The world's most common sexually transmitted infection has just gotten a little bit scarier, as an international group of scientists announced yesterday that they have identified a new, drug-resistant strain of gonorrhea in Japan. Experts warn that the development represents a "possible precursor to a global health scare."
Colloquially known as "the clap," gonorrhea is a bacterial infection that afflicts some 700,000 Americans annually. The bug can lead to all sorts of painful and damaging symptoms in a host's nether regions, sometimes leading to infertility in both men and women. It can also increase the chances of HIV transmission, kidney failure, meningitis and a host of other complications. In extreme cases, it can lead to death. Cephalospirins, a class of antibiotics, have been the standard (not to mention the only effective) treatment for the disease since the 1940s. But genetic mutations in one strain of the bacteria, called H041, have rendered the treatment ineffective in some patients.
While there are no reported cases yet of the new superbug in the U.S., the Centers for Disease Control and Prevention did announce last week that it was noticing greater resistance in the bacteria to cephalospirins in some Pacific states, like Hawaii and California. Gail Bolan, director of STD prevention at the CDC, confirmed fears of a gonorrhea super-strain, but said that the agency is hopeful that there's still time to find a solution:
We do fear that based on what we are hearing around the world, we will see cephalosporin-resistant gonorrhea. We don't know when this is going to happen, but the hope is that we have a few years to identify other treatments.
This isn't the first time that scientists have had to grapple with new types of gonorrhea evolving resistance to predominant treatments. Penicillin and sulfa drugs were originally used to fight the disease after its discovery, but proved ineffective before long. Likewise, an Ontario research team in 2009 found that a strain of the bug had rapidly evolved immunity to another set of antibiotics called quinolones, between 2001 and 2006. Dr.
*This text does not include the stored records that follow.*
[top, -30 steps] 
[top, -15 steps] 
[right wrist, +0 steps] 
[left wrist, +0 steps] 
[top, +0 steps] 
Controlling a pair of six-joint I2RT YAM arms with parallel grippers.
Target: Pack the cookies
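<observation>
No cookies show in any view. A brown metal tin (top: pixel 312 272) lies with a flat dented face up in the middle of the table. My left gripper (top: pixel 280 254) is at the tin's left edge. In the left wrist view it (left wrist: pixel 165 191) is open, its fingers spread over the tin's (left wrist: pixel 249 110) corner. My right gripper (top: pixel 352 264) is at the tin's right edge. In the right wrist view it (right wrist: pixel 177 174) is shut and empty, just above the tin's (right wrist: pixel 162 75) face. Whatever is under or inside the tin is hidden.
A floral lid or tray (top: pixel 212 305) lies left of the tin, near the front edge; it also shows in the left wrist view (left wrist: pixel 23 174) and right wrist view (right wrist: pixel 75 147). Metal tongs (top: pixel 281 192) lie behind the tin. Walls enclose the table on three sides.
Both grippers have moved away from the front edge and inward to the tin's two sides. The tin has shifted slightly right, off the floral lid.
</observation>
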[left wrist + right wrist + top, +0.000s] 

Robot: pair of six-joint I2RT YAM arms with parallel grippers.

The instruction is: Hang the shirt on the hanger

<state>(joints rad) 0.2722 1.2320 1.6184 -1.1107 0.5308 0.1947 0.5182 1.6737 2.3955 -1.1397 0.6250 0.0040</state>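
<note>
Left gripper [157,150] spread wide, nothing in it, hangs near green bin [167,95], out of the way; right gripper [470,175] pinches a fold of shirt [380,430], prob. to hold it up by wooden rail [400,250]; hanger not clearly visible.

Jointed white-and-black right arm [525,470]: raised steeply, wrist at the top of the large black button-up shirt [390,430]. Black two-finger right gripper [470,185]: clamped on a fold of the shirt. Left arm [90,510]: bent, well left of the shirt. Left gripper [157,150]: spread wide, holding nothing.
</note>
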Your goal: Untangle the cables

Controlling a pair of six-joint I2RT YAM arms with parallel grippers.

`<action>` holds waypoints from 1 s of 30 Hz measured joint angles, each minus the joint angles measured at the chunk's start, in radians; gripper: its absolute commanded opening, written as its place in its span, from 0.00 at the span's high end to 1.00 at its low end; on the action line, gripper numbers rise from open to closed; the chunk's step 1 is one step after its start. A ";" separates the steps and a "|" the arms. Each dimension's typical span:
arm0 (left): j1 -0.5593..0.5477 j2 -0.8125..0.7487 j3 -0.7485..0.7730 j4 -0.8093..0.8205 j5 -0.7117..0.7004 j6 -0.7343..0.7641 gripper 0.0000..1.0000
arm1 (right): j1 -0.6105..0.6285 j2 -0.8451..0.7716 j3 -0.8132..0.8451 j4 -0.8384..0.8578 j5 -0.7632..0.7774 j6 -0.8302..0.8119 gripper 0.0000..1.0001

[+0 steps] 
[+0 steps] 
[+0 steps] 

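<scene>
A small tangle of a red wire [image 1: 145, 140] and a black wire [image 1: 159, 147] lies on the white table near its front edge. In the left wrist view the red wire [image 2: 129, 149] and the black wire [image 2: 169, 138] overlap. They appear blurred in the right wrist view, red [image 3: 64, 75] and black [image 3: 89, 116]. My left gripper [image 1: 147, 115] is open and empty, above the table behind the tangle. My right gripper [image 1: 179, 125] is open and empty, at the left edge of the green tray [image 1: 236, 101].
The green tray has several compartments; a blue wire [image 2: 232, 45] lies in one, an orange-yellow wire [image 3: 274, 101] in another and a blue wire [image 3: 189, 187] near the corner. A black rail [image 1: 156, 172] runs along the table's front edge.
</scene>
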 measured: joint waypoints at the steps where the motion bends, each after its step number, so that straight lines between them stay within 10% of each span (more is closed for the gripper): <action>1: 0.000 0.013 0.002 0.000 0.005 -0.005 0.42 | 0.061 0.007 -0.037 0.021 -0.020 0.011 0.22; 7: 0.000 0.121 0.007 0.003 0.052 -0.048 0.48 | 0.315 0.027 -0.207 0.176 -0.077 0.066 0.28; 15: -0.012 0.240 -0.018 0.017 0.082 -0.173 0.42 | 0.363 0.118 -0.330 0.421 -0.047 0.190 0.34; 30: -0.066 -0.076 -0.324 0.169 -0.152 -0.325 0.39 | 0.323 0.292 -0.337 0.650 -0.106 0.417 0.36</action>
Magnus Unemo, who helped pinpoint the h041 strain in Japan, acknowledged that its emergence was startling, but not all that surprising:
Since antibiotics became the standard treatment for gonorrhea in the 1940s, this bacterium has shown a remarkable capacity to develop resistance mechanisms to all drugs introduced to control it. While it is still too early to assess if this new strain has become widespread, the history of newly emergent resistance in the bacterium suggests that it may spread rapidly unless new drugs and effective treatment programs are developed.
The good news is that researchers have been able to devise new ways to combat the disease in the past. The bad news is that with budgets being slashed across the board, there are some concerns about whether pharmaceutical companies will pursue alternative treatments, or merely continue to produce drugs that have worked in the past.